Not even he could have guessed that the discrediting would outlive him and survive into the 21st century.

Goebbels fed the press in neutral countries with horror stories in which the death toll soared to at least 200,000 and the motive was the very destruction of German kultur. Then, in the years after the war, his version - the city's 'innocence', the death toll, the brutal intent - took on the characteristics of an urban myth. Dresden became a special case which Germans could use to deflect their guilt for the bestialities of Nazism and British moralists to beat their breasts over.

But the fact is that Dresden was not a special case. It was just another target like any of the others in Germany the RAF had been bombarding for years.

If we apologise for Dresden and declare the attack on it a crime, then we will have to apologise for the entire bombing campaign, and that would be preposterous.

For years the bombers were the only way a Britain facing defeat could take the war to Germany and defy the dictator. Then they became a vital means for securing victory. That civilians were killed and in large numbers was one of the dreadful yet inescapable realities.

The crime was Hitler's, not ours. He had launched and mercilessly pursued an all-out war, and the harsh truth that had to be faced in the spring of 1945 was that a Germany ruled by him was going to fight to the bitterest of ends. The Third Reich had to be militarily defeated and its people conquered, and time was of the essence.

A pilot who flew on the Dresden operation said, in explanation not excuse: 'What I did was help shorten the war. I saw my role as saving lives rather than taking them.'

Miles Tripp agonised for years over the slaughter. The bomb aimer in a Lancaster in the second wave of the attack, he was shocked by the terrible sight below. 'The streets of the city were a fantastic latticework of fire. It was as though one was looking down at the fiery outlines of a crossword puzzle; blazing streets stretched from east to west, from north to south, in a gigantic saturation of flame.' He could see no point in adding to the conflagration. He directed his pilot away and they dropped their bombs in what he hoped was open country.

But his part in bombing Germany preyed on his mind for years. He felt brutalised, robbed of all decent human feelings. Eventually he got the matter in perspective and his words are telling.

'I am sorry that my bombs killed many and made many homeless,' he concluded, 'but I am not ashamed.
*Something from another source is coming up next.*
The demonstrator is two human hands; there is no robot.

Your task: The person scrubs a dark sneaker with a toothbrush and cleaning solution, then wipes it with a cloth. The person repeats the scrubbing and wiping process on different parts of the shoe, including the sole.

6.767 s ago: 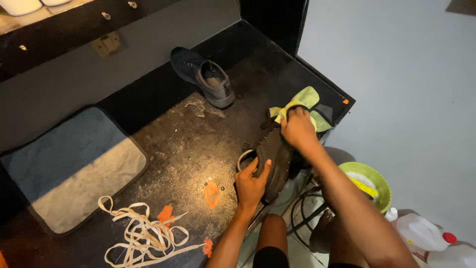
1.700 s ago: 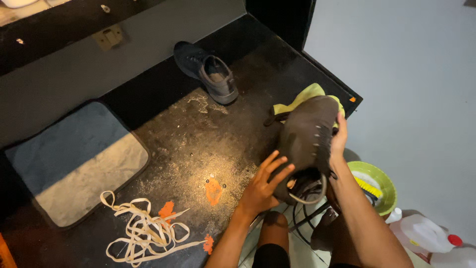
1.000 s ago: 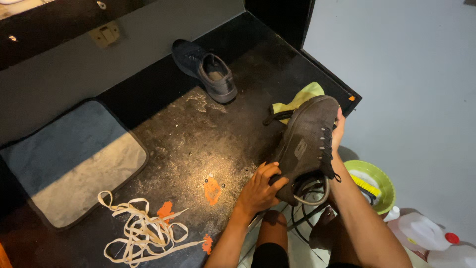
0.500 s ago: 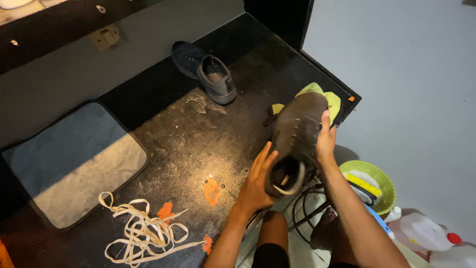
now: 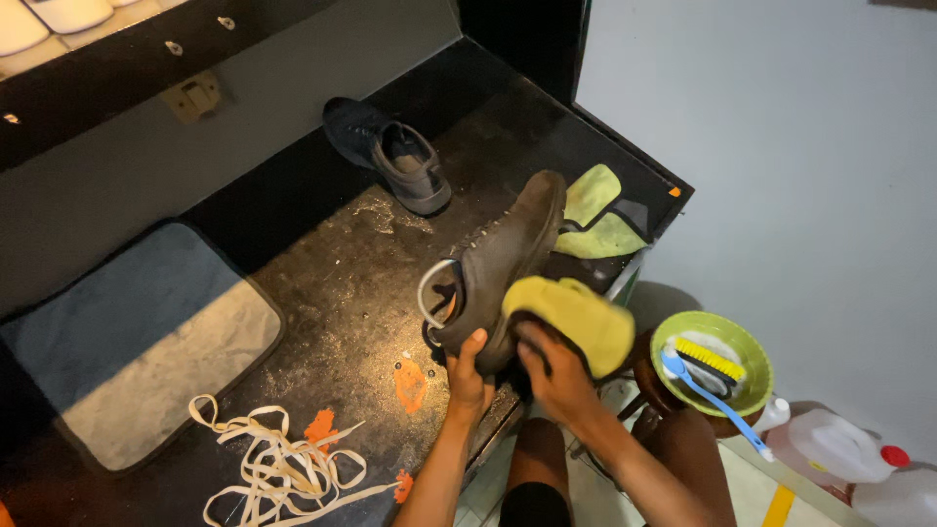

If a malignant growth must be cut out, without benefit of anaesthetic, then surrounding tissues are bound to be hurt. Had Nazi Germany won the war, the world would now be in an even worse mess. If the only merit was that the gas chambers were abolished, it is sufficient.'

And that is why we most definitely do not need to apologise for Dresden. Not unless we want Goebbels to have the last laugh.
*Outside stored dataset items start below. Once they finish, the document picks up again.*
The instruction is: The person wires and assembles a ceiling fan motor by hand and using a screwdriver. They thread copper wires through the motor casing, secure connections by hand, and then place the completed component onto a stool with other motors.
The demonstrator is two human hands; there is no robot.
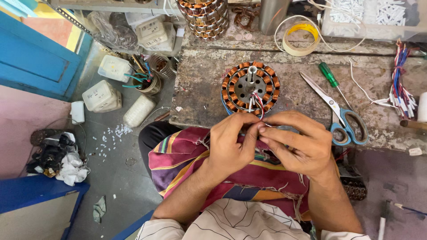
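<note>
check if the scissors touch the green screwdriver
Touching: the head view shows the scissors lying across the screwdriver, its thin shaft passing under them near the pivot.

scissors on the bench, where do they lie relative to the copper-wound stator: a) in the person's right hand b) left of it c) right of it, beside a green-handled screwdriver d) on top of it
c: the scissors with blue handles lie on the bench to the right of the stator, next to the green-handled screwdriver, apart from both hands.

Copper-orange coils ring the grey stator (251,86); red and white wires (257,103) at its 6 o'clock. Teal-handled scissors (339,113) at 3 o'clock, green screwdriver (329,75) above. Striped maroon-yellow-purple cloth (187,155) below.
</note>
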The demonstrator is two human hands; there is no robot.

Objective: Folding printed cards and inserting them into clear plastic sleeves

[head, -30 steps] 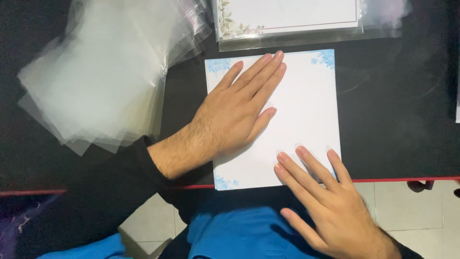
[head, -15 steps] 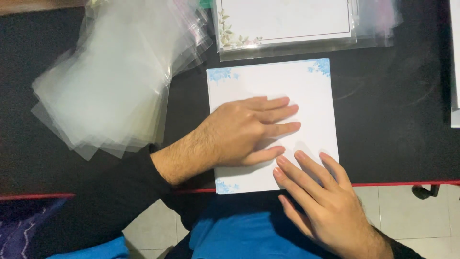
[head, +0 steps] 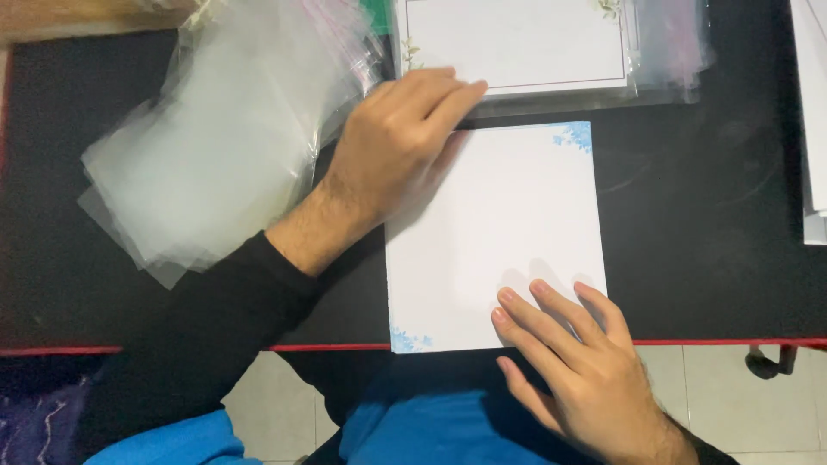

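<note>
A stack of white paper sheets (head: 508, 215) with small blue flower corners lies on the black table (head: 706, 258), its near edge at the table's front rim. My right hand (head: 573, 362) rests flat on the stack's near right part, fingers spread, holding nothing. My left hand (head: 396, 138) hovers over the stack's far left corner, fingers loosely curled and pointing toward a bagged pile of bordered white sheets (head: 517, 43). Whether its fingertips touch that pile or the stack I cannot tell.
A loose heap of clear plastic sleeves (head: 207, 155) covers the table's left side. More white paper (head: 814, 129) lies at the right edge. The table has a red front rim (head: 732, 343), with tiled floor below.
My left hand has lifted off the middle of the sheet stack and moved toward its far left corner. My right hand has stayed on the near right part.
</note>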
· Tony Rennell is the co-author with John Nichol of Tail-End Charlies - The Last Battles of the Bomber War, to be published next Thursday.

http://observer.guardian.co.uk/comment/story/0,6903,1340160,00.html

Funkaloyd
10-31-2004, 05:52 PM
That there were "legitimate" military targets in London while Germany used undiscerning rockets aimed at the general area of the city doesn't make it any less of a crime.

Whois
11-01-2004, 11:08 AM
I wonder how many Americans have ever heard of Conventry?

Ace42
11-02-2004, 02:52 AM
While Dresden may well have been "not as bad as was made out [by Goebbels et al]" and yes, it was an "all out war" that pre-dated most of the Geneva (not Hague) conventions, it was still a morally reprehensible action. It was quite telling that the bomb-wing which performed the action against Dresden was the only one not to receive certain medals and accolades that pretty much every other unit in the whole nation received.